Quatre personnes avaient été interpellées au cours de l’opération. Trois d’entre elles ont été prises en flagrant délit lors de la tentative de vente des pointes d’ivoire. Le quatrième, présenté comme le chauffeur chargé du transport, a finalement été écarté de la procédure, faute d’éléments suffisants permettant d’établir son implication dans le trafic.
Après la clôture de l’enquête, les trois suspects ont été déférés devant le parquet de la République spécialisé à Libreville. Confrontés au parquet le 11 septembre, ils ont été placés sous mandat de dépôt. Ils devront répondre des faits qui leur sont reprochés dans le cadre de la procédure judiciaire.

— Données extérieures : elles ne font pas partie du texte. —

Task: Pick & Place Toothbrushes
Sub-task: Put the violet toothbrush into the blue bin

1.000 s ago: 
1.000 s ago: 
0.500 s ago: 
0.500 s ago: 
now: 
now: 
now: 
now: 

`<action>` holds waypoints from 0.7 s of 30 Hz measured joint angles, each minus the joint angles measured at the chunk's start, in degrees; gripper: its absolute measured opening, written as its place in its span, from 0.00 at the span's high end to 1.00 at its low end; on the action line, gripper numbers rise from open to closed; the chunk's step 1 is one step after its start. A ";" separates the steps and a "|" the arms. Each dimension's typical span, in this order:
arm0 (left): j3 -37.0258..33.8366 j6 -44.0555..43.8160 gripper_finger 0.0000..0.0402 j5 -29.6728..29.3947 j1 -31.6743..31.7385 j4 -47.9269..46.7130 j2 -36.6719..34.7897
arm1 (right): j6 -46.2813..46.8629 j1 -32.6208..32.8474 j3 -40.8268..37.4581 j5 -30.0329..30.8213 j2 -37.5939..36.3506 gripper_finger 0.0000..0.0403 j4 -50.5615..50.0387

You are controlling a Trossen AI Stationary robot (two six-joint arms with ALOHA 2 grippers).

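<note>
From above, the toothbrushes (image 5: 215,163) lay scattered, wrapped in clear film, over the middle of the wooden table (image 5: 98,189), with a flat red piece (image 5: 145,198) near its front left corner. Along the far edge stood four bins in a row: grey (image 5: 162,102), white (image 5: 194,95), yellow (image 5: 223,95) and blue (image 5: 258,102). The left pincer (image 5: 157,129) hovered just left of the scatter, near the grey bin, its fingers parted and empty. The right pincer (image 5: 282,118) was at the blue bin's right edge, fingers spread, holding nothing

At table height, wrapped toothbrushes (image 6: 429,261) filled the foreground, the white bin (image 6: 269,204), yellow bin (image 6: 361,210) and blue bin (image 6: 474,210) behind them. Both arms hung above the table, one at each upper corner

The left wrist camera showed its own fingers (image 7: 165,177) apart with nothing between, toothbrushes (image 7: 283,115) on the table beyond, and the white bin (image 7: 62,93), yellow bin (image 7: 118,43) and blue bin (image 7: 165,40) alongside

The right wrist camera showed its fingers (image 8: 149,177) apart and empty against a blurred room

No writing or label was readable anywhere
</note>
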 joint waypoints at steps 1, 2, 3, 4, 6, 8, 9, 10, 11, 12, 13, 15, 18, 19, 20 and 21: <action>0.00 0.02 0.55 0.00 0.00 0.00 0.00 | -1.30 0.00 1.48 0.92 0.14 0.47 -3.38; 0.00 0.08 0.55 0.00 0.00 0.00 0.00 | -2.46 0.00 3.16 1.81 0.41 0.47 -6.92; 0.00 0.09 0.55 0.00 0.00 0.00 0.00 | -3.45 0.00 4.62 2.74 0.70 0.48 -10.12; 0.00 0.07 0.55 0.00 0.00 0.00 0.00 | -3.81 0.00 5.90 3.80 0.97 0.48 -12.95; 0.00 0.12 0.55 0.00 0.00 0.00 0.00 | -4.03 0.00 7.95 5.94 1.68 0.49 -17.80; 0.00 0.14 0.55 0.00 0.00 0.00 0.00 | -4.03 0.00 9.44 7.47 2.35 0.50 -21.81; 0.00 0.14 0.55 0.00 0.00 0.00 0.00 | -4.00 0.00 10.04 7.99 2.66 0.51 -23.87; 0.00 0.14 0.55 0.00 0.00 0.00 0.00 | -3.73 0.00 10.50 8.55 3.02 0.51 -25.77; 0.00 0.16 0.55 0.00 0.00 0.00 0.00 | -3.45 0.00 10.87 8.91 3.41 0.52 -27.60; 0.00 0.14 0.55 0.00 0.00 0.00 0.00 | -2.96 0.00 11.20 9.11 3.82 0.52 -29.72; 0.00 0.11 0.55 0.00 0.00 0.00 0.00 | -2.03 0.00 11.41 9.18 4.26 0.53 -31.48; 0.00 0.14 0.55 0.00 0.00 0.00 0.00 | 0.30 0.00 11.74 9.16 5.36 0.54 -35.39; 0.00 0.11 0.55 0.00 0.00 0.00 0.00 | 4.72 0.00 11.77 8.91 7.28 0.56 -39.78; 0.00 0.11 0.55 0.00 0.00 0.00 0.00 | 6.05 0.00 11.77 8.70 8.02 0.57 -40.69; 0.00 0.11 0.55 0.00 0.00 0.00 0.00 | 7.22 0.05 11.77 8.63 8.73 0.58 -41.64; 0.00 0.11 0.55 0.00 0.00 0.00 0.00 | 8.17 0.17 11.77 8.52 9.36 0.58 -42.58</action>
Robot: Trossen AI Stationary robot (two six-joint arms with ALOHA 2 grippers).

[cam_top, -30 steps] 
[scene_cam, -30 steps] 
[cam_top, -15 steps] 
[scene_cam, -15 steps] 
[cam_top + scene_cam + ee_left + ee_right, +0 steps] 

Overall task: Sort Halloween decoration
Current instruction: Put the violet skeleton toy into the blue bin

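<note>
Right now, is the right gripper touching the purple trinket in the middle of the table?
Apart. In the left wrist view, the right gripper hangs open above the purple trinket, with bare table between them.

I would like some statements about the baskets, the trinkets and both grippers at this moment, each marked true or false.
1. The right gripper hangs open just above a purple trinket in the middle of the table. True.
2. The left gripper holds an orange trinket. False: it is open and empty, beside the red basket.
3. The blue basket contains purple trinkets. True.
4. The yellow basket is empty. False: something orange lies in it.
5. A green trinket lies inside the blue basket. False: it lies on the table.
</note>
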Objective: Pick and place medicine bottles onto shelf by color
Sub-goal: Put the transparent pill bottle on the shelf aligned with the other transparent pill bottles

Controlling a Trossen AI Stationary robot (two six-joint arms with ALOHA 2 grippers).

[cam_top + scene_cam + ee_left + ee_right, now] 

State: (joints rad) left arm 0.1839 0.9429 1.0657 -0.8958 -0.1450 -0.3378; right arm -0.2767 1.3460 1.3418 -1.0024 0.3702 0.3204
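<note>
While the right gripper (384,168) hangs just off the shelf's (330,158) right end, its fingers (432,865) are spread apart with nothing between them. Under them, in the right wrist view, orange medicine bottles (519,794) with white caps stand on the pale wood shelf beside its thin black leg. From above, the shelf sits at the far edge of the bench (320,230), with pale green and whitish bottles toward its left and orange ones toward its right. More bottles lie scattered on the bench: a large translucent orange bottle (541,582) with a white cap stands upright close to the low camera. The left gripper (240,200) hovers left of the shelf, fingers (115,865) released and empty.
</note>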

Au Gabon, la détention, la vente ou la tentative de vente d’ivoire constitue une infraction sanctionnée par la loi. Les articles 390 et 398 du Code pénal prévoient notamment des peines pouvant aller jusqu’à dix ans d’emprisonnement, ainsi que des amendes pouvant atteindre cinq fois la valeur des produits saisis.
Cette nouvelle affaire intervient dans un contexte marqué par la persistance du trafic de produits issus de la faune sauvage. Les services des Eaux et Forêts, les forces de sécurité, la justice et les organisations spécialisées poursuivent leurs opérations contre ces réseaux, avec un enjeu qui dépasse la seule protection des éléphants et concerne aussi la lutte contre les circuits de criminalité environnementale.